### DESCRIPTION OF THE TASK
Where the listing below reaches the line containing "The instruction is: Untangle", start writing out lines exactly, and stop once the line containing "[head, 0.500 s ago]" has been written.

### SUPPLIED INFORMATION
-- Opening Marker --
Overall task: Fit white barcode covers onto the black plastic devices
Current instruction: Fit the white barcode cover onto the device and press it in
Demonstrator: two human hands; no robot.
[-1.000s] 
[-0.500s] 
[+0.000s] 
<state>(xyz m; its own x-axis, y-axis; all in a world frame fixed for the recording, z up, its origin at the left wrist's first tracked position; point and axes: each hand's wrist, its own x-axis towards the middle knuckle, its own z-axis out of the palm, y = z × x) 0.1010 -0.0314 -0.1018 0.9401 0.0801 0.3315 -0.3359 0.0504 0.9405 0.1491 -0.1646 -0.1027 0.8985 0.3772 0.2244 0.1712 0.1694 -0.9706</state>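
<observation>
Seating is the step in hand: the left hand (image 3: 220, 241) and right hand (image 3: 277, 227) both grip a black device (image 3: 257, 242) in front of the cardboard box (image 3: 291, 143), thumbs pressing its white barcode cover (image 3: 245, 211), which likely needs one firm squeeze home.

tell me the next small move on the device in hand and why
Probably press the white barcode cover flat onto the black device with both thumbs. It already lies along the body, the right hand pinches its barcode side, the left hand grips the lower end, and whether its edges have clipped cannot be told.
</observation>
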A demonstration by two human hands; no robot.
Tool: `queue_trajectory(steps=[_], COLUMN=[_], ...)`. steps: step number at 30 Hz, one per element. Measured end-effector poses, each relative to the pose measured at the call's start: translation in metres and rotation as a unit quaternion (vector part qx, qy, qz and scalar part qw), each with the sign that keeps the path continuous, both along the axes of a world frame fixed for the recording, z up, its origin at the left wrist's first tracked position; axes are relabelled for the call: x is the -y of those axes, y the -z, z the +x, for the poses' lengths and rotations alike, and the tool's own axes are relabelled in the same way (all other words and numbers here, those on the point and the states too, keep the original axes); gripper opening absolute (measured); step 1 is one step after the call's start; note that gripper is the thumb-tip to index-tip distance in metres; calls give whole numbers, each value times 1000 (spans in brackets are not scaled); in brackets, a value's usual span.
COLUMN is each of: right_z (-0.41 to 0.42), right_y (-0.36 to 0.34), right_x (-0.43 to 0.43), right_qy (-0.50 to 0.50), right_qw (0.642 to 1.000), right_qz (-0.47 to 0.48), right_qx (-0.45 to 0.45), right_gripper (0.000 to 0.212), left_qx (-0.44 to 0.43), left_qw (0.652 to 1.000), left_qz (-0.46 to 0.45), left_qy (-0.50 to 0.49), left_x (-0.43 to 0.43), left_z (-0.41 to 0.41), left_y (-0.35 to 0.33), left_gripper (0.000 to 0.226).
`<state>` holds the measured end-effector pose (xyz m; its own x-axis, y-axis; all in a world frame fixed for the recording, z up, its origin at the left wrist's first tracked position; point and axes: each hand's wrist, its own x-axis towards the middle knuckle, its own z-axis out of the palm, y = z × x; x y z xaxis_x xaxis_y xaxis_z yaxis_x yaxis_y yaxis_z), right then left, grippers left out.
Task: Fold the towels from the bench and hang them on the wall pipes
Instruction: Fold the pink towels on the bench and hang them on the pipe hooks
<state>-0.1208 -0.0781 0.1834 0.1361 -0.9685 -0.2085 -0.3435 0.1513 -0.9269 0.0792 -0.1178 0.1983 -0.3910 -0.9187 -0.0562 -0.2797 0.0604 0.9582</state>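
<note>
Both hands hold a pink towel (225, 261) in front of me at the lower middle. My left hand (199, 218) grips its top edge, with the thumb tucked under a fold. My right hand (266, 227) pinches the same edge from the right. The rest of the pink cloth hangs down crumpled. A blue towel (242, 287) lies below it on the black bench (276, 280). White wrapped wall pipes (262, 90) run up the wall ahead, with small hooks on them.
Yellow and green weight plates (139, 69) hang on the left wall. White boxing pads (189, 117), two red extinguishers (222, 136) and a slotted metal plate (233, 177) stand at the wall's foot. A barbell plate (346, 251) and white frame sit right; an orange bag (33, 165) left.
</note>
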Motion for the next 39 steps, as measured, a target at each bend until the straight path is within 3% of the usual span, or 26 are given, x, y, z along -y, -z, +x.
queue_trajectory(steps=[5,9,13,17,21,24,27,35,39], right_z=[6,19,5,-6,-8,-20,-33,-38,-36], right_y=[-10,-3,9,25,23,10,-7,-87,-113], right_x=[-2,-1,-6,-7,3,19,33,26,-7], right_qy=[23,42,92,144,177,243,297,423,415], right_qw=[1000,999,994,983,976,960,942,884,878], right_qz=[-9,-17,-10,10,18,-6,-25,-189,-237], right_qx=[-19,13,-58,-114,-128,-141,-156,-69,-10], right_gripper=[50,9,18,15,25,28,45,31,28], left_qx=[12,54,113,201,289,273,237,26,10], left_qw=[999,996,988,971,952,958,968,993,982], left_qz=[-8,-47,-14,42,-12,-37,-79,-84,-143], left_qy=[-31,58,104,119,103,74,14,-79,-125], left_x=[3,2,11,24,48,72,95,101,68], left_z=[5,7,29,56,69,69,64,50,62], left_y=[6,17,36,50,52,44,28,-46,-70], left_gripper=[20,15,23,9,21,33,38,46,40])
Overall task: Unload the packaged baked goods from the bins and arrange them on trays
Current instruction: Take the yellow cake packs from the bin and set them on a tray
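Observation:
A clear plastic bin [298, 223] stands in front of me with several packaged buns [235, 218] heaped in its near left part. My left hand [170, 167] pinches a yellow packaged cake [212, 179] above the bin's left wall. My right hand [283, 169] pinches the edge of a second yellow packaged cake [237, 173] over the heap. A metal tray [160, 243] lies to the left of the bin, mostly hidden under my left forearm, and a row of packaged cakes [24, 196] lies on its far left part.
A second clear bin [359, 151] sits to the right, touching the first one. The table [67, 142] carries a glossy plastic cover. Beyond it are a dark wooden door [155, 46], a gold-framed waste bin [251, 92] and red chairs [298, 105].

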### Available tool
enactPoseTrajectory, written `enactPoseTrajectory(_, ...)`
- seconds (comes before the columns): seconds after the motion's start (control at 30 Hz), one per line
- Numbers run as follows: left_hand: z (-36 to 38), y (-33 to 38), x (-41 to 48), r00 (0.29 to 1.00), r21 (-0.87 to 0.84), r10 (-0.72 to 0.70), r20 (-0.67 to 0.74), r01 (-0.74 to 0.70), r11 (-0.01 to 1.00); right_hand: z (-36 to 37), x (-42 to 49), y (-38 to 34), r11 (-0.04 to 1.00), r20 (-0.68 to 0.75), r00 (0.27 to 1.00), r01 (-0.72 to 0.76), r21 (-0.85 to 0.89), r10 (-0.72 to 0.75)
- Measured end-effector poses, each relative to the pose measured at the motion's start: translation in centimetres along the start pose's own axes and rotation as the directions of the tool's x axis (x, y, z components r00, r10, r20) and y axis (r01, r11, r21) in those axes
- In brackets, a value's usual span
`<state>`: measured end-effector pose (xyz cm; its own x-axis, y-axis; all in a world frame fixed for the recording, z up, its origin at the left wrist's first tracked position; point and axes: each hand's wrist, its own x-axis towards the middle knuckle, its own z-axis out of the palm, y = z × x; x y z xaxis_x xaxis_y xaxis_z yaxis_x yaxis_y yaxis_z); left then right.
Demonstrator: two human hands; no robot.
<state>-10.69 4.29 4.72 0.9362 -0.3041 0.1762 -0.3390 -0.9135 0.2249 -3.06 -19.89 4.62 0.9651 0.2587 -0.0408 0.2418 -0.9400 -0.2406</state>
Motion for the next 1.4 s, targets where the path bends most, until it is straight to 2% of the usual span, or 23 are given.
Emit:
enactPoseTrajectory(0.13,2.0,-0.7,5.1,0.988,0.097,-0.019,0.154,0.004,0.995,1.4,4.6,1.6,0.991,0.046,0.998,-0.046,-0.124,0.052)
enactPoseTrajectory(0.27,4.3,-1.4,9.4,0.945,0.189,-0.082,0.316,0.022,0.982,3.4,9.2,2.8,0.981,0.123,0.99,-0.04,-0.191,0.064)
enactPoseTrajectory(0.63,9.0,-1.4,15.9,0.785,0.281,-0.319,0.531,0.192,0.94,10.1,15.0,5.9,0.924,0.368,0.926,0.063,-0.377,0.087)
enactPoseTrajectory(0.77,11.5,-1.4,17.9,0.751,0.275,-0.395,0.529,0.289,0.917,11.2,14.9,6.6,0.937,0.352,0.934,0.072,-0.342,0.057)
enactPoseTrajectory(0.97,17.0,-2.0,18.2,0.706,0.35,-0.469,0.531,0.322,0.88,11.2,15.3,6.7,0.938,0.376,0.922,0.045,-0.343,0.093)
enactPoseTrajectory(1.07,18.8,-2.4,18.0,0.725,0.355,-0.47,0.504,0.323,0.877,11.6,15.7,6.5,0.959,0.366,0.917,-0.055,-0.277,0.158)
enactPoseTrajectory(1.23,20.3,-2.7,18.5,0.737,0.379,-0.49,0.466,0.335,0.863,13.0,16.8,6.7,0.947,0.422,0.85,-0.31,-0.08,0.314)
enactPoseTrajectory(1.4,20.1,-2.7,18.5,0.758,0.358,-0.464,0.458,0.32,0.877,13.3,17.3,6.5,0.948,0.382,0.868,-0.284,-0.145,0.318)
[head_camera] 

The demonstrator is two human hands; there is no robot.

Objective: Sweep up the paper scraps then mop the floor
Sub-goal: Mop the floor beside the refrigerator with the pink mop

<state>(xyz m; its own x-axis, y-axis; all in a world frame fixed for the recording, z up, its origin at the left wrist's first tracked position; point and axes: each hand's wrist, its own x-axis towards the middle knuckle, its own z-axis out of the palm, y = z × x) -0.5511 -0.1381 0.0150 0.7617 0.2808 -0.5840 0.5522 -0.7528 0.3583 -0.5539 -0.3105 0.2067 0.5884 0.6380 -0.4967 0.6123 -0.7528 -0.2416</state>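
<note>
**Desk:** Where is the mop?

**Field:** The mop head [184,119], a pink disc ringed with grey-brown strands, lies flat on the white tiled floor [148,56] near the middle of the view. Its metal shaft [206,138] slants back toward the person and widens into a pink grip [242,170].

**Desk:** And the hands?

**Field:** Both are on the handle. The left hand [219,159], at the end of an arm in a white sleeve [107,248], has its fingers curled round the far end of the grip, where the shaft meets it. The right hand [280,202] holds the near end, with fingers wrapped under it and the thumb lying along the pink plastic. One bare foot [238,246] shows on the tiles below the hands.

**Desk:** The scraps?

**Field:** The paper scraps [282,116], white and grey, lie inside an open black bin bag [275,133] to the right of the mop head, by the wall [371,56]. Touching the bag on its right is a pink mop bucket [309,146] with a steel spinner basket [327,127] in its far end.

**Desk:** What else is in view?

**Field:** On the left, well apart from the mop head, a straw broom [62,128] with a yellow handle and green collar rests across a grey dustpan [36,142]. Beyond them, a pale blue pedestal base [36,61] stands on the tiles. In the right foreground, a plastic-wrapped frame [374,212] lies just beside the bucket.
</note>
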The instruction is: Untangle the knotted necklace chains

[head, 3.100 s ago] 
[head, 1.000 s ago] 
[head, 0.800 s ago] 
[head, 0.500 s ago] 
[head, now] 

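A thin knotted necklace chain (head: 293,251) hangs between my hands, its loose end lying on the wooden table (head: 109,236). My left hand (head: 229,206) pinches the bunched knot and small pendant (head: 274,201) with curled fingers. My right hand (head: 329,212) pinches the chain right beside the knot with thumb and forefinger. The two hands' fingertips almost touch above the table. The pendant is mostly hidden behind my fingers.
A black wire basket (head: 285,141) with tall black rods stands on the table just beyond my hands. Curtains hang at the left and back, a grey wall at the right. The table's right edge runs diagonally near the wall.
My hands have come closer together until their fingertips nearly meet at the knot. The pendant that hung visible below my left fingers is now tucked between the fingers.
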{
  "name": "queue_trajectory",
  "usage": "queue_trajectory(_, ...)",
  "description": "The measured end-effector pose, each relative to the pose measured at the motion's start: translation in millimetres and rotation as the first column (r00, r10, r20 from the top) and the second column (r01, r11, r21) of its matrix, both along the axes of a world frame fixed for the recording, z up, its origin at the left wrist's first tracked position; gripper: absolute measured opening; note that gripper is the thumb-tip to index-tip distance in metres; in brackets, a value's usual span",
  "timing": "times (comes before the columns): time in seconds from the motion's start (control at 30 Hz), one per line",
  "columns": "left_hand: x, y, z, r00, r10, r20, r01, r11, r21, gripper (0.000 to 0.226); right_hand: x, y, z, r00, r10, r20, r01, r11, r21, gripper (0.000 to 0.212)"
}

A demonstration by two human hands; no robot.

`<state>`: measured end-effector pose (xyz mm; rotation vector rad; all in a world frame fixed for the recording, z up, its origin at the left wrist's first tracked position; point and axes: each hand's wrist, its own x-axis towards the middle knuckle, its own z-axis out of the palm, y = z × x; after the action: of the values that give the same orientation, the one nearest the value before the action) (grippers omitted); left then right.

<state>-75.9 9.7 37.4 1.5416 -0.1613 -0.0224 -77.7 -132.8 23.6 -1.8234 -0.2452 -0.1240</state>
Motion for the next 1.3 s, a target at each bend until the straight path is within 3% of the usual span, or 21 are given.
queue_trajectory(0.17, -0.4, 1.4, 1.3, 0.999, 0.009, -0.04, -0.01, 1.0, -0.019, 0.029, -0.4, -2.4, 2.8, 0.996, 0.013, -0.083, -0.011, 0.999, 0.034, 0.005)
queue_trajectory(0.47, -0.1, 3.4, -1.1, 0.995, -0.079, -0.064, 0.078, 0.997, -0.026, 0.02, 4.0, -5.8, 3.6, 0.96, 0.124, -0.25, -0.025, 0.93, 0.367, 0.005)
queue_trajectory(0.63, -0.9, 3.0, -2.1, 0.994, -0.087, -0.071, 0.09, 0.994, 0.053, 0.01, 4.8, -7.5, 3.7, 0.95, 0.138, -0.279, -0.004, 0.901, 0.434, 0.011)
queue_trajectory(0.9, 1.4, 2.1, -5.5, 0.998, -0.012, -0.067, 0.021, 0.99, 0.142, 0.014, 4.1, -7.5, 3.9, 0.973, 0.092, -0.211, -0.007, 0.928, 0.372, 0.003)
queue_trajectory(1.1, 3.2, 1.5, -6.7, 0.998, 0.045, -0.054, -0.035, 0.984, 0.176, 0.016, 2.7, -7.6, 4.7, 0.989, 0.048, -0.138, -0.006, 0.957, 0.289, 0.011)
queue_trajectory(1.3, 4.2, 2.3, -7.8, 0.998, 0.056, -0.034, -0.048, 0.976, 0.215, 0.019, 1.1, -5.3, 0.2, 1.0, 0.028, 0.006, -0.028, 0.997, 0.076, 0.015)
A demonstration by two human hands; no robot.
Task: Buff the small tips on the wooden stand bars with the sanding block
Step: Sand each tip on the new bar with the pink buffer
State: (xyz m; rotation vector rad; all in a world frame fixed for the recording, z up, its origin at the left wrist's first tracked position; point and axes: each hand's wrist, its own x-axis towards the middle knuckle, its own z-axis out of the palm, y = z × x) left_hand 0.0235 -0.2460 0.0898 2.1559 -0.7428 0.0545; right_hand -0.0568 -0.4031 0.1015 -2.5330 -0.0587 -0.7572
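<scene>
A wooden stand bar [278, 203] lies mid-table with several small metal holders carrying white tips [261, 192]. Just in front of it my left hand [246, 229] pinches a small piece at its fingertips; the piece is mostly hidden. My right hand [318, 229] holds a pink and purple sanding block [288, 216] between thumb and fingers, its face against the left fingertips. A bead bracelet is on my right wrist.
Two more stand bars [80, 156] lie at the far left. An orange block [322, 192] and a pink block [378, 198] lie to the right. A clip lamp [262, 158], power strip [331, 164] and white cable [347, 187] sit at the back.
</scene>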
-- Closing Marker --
### WORKED SOLUTION
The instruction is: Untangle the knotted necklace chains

[head, 3.100 s ago] 
[head, 1.000 s ago] 
[head, 0.800 s ago] 
[head, 0.500 s ago] 

The answer has nothing more to it.